### What you are asked to do
Each line of the data must be set down again without a single difference.

### Data extracts
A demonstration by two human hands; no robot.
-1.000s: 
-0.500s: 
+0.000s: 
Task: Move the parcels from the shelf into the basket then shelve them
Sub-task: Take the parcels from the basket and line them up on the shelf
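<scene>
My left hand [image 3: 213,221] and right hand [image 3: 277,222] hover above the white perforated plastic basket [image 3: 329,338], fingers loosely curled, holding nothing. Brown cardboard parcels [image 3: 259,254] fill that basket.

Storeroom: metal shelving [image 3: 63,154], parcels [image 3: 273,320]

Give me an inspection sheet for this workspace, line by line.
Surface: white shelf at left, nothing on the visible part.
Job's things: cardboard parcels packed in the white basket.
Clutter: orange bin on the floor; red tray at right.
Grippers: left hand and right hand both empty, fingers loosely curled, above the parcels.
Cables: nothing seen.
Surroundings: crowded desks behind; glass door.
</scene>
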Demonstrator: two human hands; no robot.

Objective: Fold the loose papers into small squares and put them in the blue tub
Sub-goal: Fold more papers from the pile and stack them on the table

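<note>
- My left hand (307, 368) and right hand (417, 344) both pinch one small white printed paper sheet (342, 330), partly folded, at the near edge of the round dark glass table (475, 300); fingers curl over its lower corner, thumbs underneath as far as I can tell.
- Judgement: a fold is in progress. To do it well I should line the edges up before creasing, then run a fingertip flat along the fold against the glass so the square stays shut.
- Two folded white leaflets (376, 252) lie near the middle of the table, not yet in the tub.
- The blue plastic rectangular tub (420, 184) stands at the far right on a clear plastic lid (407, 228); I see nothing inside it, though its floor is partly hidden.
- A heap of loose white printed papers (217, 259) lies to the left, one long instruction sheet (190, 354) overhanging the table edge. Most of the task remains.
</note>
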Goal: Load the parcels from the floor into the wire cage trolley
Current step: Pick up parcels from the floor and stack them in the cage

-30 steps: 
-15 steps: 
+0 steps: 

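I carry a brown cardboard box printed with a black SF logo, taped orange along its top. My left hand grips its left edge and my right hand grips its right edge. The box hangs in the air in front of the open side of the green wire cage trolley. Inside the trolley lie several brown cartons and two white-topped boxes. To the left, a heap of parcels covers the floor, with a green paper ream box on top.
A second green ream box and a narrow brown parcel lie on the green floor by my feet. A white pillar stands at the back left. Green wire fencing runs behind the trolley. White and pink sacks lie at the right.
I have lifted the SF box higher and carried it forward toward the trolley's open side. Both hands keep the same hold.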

### Result below
A demonstration by two human hands; no robot.
-1.000s: 
-0.500s: 
+0.000s: 
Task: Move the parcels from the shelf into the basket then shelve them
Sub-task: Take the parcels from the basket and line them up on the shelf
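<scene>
My left hand [image 3: 213,221] and right hand [image 3: 277,222] hover above the white perforated plastic basket [image 3: 329,338], fingers loosely curled, holding nothing. Brown cardboard parcels [image 3: 259,254] fill that basket.

Storeroom: metal shelving [image 3: 63,154], parcels [image 3: 273,320]

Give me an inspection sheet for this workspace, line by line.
Surface: white shelf at left, nothing on the visible part.
Job's things: cardboard parcels packed in the white basket.
Clutter: orange bin on the floor; red tray at right.
Grippers: left hand and right hand both empty, fingers loosely curled, above the parcels.
Cables: nothing seen.
Surroundings: crowded desks behind; glass door.
</scene>
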Demonstrator: two human hands; no robot.

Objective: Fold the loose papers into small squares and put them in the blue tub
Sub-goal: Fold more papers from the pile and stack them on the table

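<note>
- My left hand (307, 368) and right hand (417, 344) both pinch one small white printed paper sheet (342, 330), partly folded, at the near edge of the round dark glass table (475, 300); fingers curl over its lower corner, thumbs underneath as far as I can tell.
- Judgement: a fold is in progress. To do it well I should line the edges up before creasing, then run a fingertip flat along the fold against the glass so the square stays shut.
- Two folded white leaflets (376, 252) lie near the middle of the table, not yet in the tub.
- The blue plastic rectangular tub (420, 184) stands at the far right on a clear plastic lid (407, 228); I see nothing inside it, though its floor is partly hidden.
- A heap of loose white printed papers (217, 259) lies to the left, one long instruction sheet (190, 354) overhanging the table edge. Most of the task remains.
</note>
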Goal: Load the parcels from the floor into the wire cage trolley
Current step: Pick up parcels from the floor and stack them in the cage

-30 steps: 
-15 steps: 
+0 steps: 

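I carry a brown cardboard box printed with a black SF logo, taped orange along its top. My left hand grips its left edge and my right hand grips its right edge. The box hangs in the air in front of the open side of the green wire cage trolley. Inside the trolley lie several brown cartons and two white-topped boxes. To the left, a heap of parcels covers the floor, with a green paper ream box on top.
A second green ream box and a narrow brown parcel lie on the green floor by my feet. A white pillar stands at the back left. Green wire fencing runs behind the trolley. White and pink sacks lie at the right.
I have lifted the SF box higher and carried it forward toward the trolley's open side. Both hands keep the same hold.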

There is nothing further to add to the answer.